● WHAT YOU ARE ASKED TO DO:
Repeat exactly, and only, the lines of the entries below from the one with "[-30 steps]" through the one with "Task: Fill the", both ends included.

● PROVIDED MATERIAL:
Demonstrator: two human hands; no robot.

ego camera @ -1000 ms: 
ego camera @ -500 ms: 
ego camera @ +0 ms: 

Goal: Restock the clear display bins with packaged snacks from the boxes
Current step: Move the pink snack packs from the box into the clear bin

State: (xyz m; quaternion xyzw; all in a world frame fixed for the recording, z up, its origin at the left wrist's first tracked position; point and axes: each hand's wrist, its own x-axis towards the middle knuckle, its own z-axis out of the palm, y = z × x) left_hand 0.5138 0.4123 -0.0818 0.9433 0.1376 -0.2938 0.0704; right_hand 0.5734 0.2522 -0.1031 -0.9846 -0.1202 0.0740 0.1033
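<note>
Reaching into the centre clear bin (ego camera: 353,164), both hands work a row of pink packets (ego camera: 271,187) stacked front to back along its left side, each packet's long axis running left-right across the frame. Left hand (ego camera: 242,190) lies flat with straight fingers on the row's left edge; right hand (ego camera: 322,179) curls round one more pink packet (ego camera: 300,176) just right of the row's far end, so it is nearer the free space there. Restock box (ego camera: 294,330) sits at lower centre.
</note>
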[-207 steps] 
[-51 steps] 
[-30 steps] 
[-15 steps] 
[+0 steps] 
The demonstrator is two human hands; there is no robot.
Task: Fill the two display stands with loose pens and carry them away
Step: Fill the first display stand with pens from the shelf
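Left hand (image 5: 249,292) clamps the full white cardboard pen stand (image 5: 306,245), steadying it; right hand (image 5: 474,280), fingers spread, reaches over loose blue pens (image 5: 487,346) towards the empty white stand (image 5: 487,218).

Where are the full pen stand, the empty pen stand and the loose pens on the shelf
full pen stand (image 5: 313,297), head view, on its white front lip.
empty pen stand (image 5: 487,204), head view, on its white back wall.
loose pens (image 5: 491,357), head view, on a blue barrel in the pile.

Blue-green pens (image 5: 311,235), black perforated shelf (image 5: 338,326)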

● SOLUTION TO THIS EXERCISE:
[-30 steps] 
[-15 steps] 
[+0 steps] 
The demonstrator is two human hands; there is no robot.
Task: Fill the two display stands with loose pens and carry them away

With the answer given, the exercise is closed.